___ SUPPLIED DATA

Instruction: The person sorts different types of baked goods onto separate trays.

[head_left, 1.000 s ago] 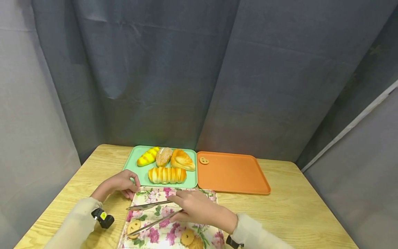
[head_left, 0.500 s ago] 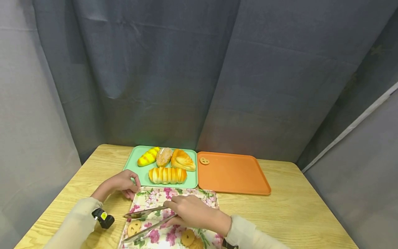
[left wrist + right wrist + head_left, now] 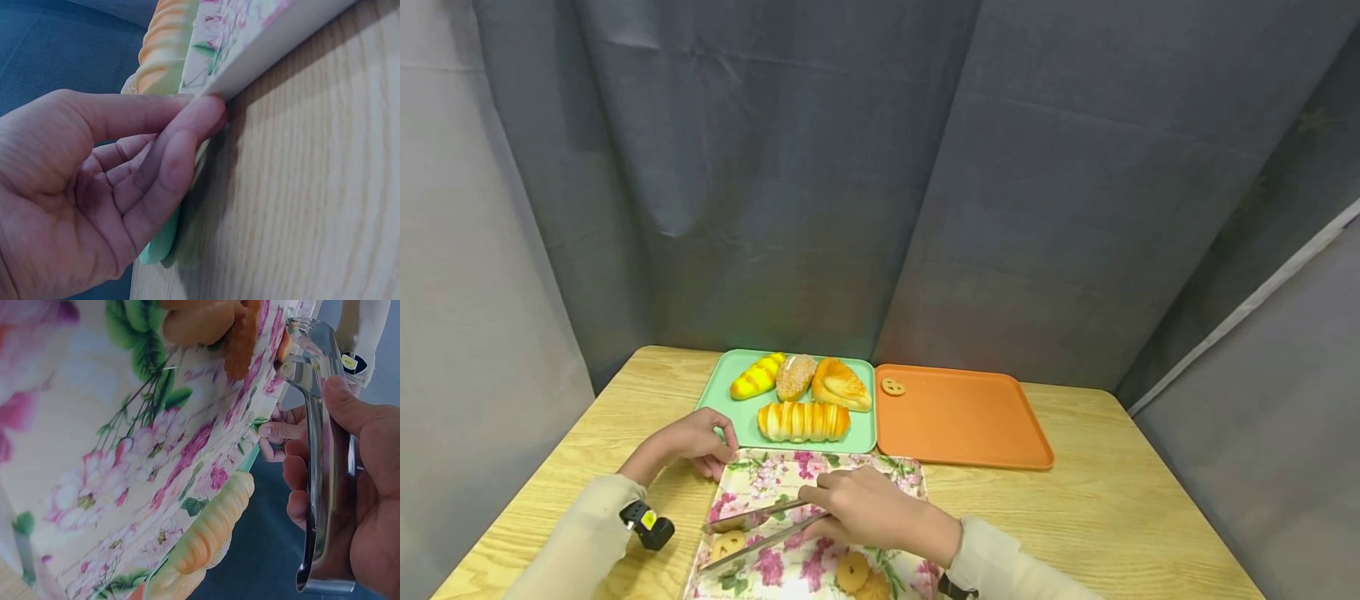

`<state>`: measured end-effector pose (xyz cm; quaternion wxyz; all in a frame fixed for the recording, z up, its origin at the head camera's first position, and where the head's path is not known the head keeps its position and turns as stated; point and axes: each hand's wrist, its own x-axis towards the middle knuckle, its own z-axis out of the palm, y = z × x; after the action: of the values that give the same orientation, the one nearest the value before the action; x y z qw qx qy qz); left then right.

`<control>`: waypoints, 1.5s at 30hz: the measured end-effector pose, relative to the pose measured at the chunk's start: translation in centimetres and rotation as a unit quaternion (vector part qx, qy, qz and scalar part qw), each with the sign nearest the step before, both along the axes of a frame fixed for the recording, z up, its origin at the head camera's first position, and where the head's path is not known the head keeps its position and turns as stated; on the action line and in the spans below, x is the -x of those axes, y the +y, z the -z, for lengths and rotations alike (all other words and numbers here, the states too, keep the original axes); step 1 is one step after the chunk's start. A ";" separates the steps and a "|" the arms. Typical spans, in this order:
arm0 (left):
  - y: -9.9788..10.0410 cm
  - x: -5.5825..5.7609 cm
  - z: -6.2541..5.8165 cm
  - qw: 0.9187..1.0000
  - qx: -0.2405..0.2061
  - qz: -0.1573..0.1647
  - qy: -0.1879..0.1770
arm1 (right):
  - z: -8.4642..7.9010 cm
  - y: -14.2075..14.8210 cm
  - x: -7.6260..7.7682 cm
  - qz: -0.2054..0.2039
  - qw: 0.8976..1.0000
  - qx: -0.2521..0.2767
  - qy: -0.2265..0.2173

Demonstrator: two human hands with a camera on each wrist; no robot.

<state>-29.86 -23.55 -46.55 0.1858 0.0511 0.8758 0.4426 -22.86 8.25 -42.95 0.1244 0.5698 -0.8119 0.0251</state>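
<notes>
In the head view my left hand (image 3: 696,442) pinches the far left corner of a floral tray (image 3: 782,475); the left wrist view shows thumb and finger on its edge (image 3: 250,62). My right hand (image 3: 876,512) grips metal tongs (image 3: 762,544) over this tray, thumb on one arm and fingers on the other in the right wrist view. The tong tips stand apart, on either side of a round cookie with holes (image 3: 727,543). Whether they touch it I cannot tell. A round cookie (image 3: 852,572) and a ridged cookie (image 3: 874,589) lie nearer the front of the tray.
Behind the floral tray, a green tray (image 3: 865,433) bears several breads, a ridged roll (image 3: 803,422) in front. To its right, an orange tray (image 3: 970,417) carries one small cookie with holes (image 3: 892,387). Grey curtains (image 3: 790,167) hang behind the wooden table (image 3: 1097,500).
My right hand and the tongs have shifted slightly left and down, then a little back. The tong tips have come down around the cookie with holes and drawn nearer together. My left hand stays put.
</notes>
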 end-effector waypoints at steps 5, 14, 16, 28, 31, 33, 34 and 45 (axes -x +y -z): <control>-0.2 0.1 0.1 1.000 -0.004 0.003 -0.003 | -0.3 0.6 0.2 -0.001 1.000 -0.002 -0.014; -0.2 0.2 0.1 1.000 -0.005 0.005 -0.007 | -1.4 2.9 0.7 0.018 1.000 0.003 0.020; -0.2 0.2 0.2 1.000 -0.005 0.004 -0.008 | -1.7 3.6 1.0 0.029 0.999 0.006 0.021; -0.3 0.4 0.3 1.000 -0.004 0.000 -0.007 | -3.8 8.6 3.0 0.089 0.994 0.054 0.046; -0.3 0.4 0.3 1.000 -0.003 0.001 -0.007 | -4.5 9.8 3.4 0.110 0.991 0.057 0.050; -0.3 0.4 0.2 1.000 -0.004 0.002 -0.007 | -4.9 10.6 3.8 0.126 0.989 0.061 0.052; -0.3 0.3 0.2 1.000 -0.005 0.003 -0.007 | -5.1 11.0 3.9 0.135 0.988 0.063 0.052; -0.2 0.1 0.2 1.000 -0.003 0.000 -0.006 | -6.8 15.1 6.2 0.211 0.970 0.078 0.089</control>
<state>-30.01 -23.78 -46.75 0.1907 0.0487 0.8735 0.4453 -29.11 23.39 -36.13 0.2424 0.3740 -0.8951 0.0109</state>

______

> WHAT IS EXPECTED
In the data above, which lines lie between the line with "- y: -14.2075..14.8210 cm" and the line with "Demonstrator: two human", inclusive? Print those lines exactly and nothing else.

> ANSWER SPACE
  - y: -14.2075..14.8210 cm
  - x: -7.6260..7.7682 cm
  - qz: -0.2054..0.2039
  - qw: 0.8976..1.0000
  - qx: -0.2521..0.2767
  - qy: -0.2265..0.2173

Demonstrator: two human hands with a camera on each wrist; no robot.

The answer has been given, and the exercise is done.